Symbol bezmyślności
Grobla to nasyp, po którym poprowadzono jednokierunkową drogę stanowiącą objazd Markowic. Po zamknięciu mostu w ciągu ul. Rybnickiej skierowano tu samochody jadące w kierunku Obory.
Od kilku tygodni Grobla jest jednak zamknięta. Mogą tędy jeździć tylko mieszkańcy. Pozostali śmiałkowie narażają się na mandaty, bo policja stale patroluje te rejony. Na razie kończy się na upomnieniach.

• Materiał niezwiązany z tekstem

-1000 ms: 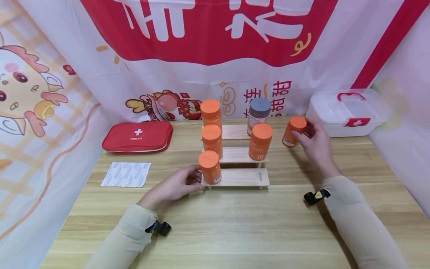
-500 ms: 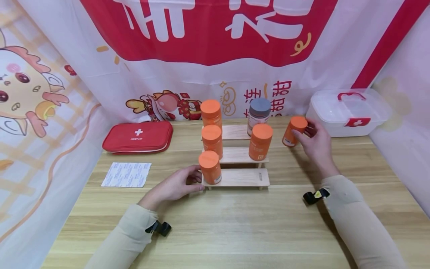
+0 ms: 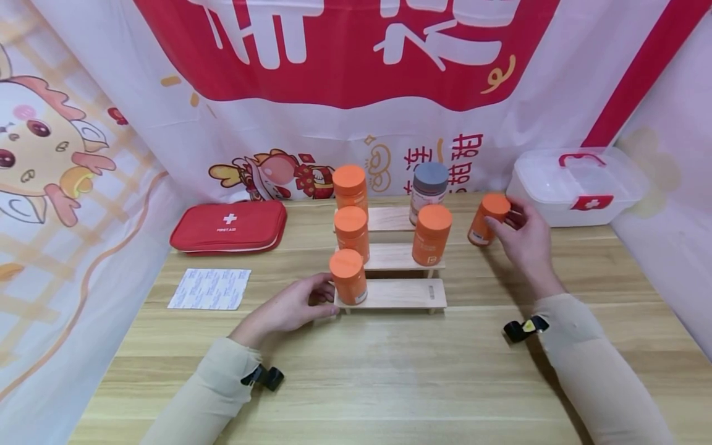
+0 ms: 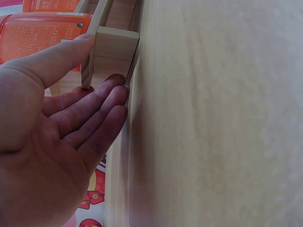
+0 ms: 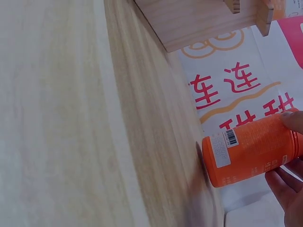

Zanim zamknięto most pod Oborą, o Grobli mało kto wiedział, a przez przecinającą ją linię kolejową Racibórz-Wrocław czasem tylko przeleciał pies z kulawą nogą. Były tu szlabany, ale jakiś czas temu PKP je zdemontowała. Gdyby zostały, nie byłoby dziś problemów. A tak są, bo w związku z objazdem ruch na Grobli zrobił się jak w Rzymie i zgodnie z przepisami powinien powstać tu przejazd strzeżony najwyższej kategorii A. PKP podaje, że przejeżdża tędy dziennie około 80 pociągów. Tory pokonuje w tym czasie kilkanaście tysięcy samochodów. Cud, że nie doszło do wypadku.
Zarząd Dróg Wojewódzkich po interwencji PKP wyłączył groblę z objazdu. Zdjęto żółte kierunkowskazy, a przed wjazdem pojawił się znak „zakaz ruchu w obu kierunkach”. – W trakcie modernizacji ul. Grobla, której inwestorem był Urząd Miejski w Raciborzu, nie uwzględniono konieczności zmiany kategorii przejazdu kolejowego w związku ze wzrostem ruchu wynikającego z wprowadzenia objazdu. Uwzględnienia w tym zakresie prowadzone były pomiędzy inwestorem – Urzędem Miejskim w Raciborzu oraz przedstawicielami PKP. Istniejące warunki ruchu wskazują na konieczność zmiany kategorii przejazdu, co pozostaje w gestii Urzędu Miasta – administratora drogi, przedstawicieli PKP oraz Komendy Wojewódzkiej Policji – mówi Krystian Dudek, rzecznik prasowy ZDW.
– Kłopot został po naszej stronie. Gdyby coś się tu stało, to zaraz mam prokuratora na głowie – mówił na ostatniej sesji prezydent Mirosław Lenk. Koszt budowy przejazdu strzeżonego oszacowano na 1,5 mln zł. PKP stwierdziło, że gdyby odpowiednio wcześnie zostało przez ratusz powiadomione o planach organizacji objazdu, to wzięłoby na siebie inwestycję, ale w tym roku wszystkie pieniądze zostały już rozplanowane, a dodatkowych nie ma. Jeśli miasto chce dalej prowadzić tędy objazd, to niech sobie za rogatki zapłaci. Inaczej sprawa trafi do prokuratury, bo bez szlabanów tak duża liczba samochodów stwarza poważne zagrożenie w ruchu.
– To jakieś nieporozumienie – replikował na sesji radny Tomasz Kusy z PiS. Jego zdaniem z przepisów wynika, że rogatki powinna postawić PKP. – Ale problem w tym, że na tej kategorii przejść rogatki już zdaje się nie wystarczą. Przepisy mówią o wiadukcie – dodał.
Prezydent Lenk stwierdził, że sprawę badano i potwierdzono stanowisko PKP, ale prawnicy jeszcze raz przejrzą przepisy. – Jeśli się okaże, że to nie nasz problem, lecz kolei, ruch zostanie znów otwarty – dodał.
Tuż przed zamknięciem tego numeru „NR” prezydent zapowiedział, że w tym tygodniu spotka się z szefostwem PKP Polskich Linii Kolejowych. - Najprawdopobodniej groblę na powrót otworzymy - oświadczył prezydent.